Workers exposed to asbestos at the Jeeralang power station in the Latrobe Valley





Updated

July 12, 2019 16:16:07

At least two workers at the Jeeralang power station in the Latrobe Valley, east of Melbourne, have been exposed to asbestos while undertaking maintenance work at the plant.

Key points

  • During work on the old power station a component containing asbestos was encountered.
  • CFMEU claims procedures were not fully followed
  • Energy Australia says work stopped immediately asbestos was suspected

The Construction, Forestry, Mining and Energy Union (CFMEU) said the two workers were removing a piece of plant in the duct work around a gas turbine when they were “showered with” asbestos.

Jeeralang is a gas power station located outside the town which was built in the 1970s and has a capacity of 450 megawatts.

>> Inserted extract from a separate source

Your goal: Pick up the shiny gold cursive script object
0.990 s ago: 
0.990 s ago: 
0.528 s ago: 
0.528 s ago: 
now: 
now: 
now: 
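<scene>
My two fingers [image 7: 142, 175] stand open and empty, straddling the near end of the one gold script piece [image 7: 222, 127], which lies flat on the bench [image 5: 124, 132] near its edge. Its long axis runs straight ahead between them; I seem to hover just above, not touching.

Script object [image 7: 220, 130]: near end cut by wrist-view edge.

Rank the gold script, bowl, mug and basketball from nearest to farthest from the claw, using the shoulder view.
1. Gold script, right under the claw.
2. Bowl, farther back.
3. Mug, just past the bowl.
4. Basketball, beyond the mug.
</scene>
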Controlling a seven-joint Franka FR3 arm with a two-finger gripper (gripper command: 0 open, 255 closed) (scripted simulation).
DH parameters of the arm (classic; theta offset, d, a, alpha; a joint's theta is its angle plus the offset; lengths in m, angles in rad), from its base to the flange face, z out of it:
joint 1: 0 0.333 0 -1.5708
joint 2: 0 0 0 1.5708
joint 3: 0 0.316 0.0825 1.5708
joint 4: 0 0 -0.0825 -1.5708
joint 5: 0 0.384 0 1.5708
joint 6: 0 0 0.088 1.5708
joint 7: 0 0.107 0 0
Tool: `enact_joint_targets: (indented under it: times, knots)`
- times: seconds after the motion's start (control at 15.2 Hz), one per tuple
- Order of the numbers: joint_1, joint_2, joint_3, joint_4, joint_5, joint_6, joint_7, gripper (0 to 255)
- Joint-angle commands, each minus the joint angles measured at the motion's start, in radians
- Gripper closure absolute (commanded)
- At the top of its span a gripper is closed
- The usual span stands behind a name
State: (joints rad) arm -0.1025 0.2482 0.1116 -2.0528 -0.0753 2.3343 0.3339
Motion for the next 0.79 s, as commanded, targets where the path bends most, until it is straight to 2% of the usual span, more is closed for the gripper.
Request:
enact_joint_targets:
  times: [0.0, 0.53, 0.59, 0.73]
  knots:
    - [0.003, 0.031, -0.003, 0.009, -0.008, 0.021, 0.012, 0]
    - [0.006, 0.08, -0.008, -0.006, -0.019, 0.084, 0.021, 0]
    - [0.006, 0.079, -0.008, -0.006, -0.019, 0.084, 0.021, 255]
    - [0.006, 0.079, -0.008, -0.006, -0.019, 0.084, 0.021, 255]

The plant’s owner, Energy Australia, has confirmed two workers were working in an area where a component was “identified as potentially containing asbestos” on Thursday, July 4 and in a statement said the matter had been reported to WorkSafe.

The CFMEU’s construction and general organiser for Gippsland, Toby Thornton, said potentially more people could have been exposed.

“There seems to be an oversight in compliance to those regulations and procedures when you suspect that any piece of plant would contain asbestos,” Mr Thornton.

“That hadn’t been adhered to and the workers were given direction to remove a piece of plant in a duct work around a turbine and unfortunately they were showered with a substance or a material which later on was identified as asbestos,” Mr Thornton said.

The two men, one from the Latrobe Valley and the other from the Sale area, were the only two directly exposed to the asbestos but the union said that because of the large amount of asbestos released and wind conditions on the day, other parts of the site were contaminated.

Mr Thornton also claimed procedures were not followed and the workers did not have the appropriate decontamination and said the workers went to the other facilities including offices, potentially exposing other people.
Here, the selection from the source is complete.